• _What this task involves_:
In the entries below, find the line with "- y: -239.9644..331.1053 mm" and the line with "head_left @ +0"; reproduce those two lines and all lines between them exactly, without pictures.

:: Recorded information ::

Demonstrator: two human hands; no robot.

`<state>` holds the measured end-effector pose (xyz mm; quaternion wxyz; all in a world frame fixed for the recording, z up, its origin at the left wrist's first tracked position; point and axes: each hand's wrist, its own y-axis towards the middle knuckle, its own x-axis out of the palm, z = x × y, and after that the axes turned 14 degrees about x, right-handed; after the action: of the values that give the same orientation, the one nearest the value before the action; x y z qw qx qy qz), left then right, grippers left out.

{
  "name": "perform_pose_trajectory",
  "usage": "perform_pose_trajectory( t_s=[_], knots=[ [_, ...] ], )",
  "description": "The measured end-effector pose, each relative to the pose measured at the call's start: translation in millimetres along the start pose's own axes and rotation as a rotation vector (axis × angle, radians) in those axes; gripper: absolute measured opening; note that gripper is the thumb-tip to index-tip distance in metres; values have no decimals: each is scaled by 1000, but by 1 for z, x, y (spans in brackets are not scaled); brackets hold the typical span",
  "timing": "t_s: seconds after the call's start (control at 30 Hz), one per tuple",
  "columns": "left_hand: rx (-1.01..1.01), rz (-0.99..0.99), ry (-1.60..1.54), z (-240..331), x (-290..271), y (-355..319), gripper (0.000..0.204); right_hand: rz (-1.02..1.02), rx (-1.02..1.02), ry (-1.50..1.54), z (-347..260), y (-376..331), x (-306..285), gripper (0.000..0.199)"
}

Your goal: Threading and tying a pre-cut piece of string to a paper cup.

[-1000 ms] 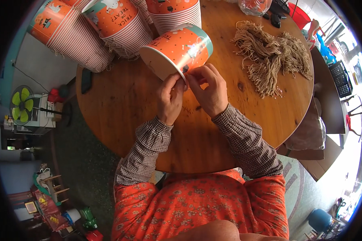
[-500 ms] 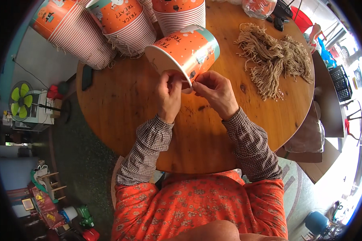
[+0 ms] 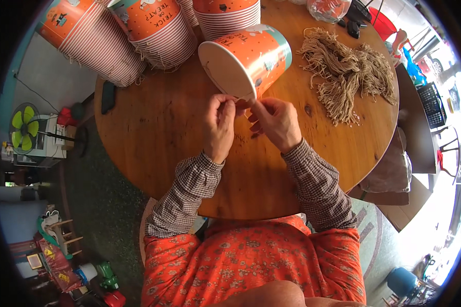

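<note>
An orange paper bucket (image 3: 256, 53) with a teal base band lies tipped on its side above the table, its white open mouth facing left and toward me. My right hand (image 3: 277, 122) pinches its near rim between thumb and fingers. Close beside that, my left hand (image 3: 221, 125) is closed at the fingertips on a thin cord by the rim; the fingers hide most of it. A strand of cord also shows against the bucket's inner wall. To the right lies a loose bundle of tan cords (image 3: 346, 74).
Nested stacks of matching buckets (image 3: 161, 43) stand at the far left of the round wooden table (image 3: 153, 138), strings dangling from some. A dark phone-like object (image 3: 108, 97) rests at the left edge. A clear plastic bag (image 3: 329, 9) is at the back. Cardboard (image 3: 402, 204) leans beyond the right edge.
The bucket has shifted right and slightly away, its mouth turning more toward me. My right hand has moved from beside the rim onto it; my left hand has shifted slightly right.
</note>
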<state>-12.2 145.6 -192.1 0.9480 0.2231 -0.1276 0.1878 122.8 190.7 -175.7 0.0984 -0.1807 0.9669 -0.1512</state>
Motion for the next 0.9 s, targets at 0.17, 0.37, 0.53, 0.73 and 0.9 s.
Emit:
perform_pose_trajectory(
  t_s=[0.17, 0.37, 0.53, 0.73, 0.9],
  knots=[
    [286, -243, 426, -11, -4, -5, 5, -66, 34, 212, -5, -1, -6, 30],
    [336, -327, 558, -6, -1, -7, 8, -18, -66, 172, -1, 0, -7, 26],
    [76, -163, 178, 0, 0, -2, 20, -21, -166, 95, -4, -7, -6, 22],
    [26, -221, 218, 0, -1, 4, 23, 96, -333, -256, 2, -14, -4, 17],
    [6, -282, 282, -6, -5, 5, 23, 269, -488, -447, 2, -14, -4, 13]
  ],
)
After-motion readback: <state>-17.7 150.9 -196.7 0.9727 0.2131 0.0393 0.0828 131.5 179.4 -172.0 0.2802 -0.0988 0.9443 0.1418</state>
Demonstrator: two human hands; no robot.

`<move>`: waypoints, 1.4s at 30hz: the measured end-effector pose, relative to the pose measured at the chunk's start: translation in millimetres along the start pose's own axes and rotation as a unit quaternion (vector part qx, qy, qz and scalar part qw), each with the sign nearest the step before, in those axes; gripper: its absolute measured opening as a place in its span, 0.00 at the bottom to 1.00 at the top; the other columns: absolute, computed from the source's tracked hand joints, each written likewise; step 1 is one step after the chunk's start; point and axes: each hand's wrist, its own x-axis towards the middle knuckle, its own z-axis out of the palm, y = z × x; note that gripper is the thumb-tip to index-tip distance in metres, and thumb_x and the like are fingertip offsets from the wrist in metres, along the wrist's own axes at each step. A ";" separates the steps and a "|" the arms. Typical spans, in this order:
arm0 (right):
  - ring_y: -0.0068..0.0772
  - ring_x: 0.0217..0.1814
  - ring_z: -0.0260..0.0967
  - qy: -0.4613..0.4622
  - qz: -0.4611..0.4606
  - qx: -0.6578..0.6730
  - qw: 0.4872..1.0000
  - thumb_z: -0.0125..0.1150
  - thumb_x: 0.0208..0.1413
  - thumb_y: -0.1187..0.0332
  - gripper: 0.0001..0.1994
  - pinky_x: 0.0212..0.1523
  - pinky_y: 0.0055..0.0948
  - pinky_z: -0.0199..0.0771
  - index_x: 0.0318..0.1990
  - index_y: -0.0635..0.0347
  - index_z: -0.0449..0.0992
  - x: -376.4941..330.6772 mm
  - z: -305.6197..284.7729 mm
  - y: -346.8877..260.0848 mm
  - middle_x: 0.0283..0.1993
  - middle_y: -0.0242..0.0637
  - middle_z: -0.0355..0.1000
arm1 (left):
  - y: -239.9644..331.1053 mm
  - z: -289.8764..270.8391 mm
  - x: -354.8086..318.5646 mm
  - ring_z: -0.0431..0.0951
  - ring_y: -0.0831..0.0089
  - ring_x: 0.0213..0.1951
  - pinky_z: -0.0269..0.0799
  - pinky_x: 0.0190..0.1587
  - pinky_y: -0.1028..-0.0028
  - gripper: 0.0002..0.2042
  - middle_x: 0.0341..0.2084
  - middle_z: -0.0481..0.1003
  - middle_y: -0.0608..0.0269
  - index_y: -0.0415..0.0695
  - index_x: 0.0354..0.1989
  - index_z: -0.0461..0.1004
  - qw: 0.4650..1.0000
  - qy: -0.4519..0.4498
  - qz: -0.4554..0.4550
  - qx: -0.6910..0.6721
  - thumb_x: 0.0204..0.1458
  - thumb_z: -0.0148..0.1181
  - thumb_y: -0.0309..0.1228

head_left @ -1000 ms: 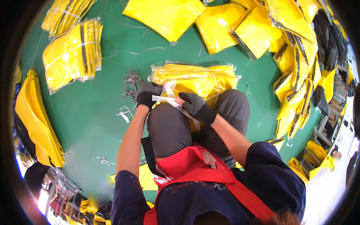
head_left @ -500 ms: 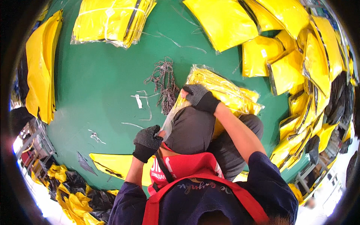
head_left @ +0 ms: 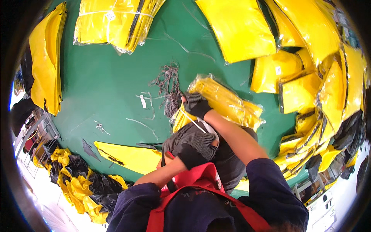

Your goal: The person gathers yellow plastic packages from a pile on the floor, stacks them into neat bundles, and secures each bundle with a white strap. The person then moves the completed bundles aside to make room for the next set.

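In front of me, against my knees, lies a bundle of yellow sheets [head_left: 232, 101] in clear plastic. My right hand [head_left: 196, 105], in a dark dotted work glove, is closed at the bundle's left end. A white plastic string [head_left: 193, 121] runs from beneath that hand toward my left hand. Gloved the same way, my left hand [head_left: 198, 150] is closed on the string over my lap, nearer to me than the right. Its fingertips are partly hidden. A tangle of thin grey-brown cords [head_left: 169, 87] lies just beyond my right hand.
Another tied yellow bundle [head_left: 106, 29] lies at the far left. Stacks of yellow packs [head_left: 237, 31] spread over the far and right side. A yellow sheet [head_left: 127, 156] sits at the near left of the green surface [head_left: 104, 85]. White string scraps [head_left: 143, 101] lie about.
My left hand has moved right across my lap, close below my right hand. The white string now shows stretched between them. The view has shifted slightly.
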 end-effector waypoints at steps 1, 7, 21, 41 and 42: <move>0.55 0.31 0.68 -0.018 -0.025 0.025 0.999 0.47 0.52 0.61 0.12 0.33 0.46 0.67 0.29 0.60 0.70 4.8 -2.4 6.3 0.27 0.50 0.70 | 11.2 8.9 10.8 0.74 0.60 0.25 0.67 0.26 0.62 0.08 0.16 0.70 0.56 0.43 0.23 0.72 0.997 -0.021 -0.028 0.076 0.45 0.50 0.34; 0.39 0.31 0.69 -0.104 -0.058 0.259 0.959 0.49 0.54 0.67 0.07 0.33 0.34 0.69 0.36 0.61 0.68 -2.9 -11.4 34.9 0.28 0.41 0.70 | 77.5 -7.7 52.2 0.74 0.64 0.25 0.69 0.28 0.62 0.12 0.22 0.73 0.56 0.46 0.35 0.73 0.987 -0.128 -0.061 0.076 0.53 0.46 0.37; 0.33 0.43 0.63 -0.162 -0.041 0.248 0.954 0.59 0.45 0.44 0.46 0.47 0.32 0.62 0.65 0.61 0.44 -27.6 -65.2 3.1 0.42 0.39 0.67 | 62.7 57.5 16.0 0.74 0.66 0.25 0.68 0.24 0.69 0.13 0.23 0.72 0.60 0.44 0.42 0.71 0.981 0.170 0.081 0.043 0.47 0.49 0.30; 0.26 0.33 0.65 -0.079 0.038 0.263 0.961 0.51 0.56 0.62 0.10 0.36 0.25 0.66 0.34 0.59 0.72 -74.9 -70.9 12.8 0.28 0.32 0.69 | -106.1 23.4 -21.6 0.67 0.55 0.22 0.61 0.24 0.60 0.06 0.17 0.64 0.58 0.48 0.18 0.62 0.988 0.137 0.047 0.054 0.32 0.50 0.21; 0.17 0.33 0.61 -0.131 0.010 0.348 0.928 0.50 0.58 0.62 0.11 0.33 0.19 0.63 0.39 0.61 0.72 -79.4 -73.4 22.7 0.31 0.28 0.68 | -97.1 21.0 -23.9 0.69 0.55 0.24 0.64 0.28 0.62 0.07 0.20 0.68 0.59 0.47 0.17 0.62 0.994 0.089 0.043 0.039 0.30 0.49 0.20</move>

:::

• _Answer to this task_:
  - y: -239.9644..331.1053 mm
  - z: -289.8764..270.8391 mm
  - x: -354.8086..318.5646 mm
  - ring_z: -0.0431..0.0951
  - ring_y: -0.0831..0.0089
  - ring_x: 0.0213..0.1951
  - pinky_z: -0.0269..0.0799
  - pinky_x: 0.0190..0.1587
  - pinky_y: -0.1028..-0.0028
  - gripper: 0.0002..0.2042
  - middle_x: 0.0341..0.2084
  - middle_z: -0.0481..0.1003
  - middle_y: -0.0608..0.0269
  - index_y: -0.0415..0.0695
  - index_x: 0.0354..0.1989
  - index_z: -0.0461..0.1004
  - qw: 0.4650..1.0000
  - qy: -0.4519..0.4498
  - qz: -0.4554..0.4550
  - qx: -0.6910..0.6721
  - thumb_x: 0.0204..0.1458
  - thumb_z: -0.0148..0.1181
  - thumb_y: -0.0309..0.1228

head_left @ -1000 ms: 
head_left @ -500 ms: 
head_left @ +0 ms: 

No further output is required for this exercise.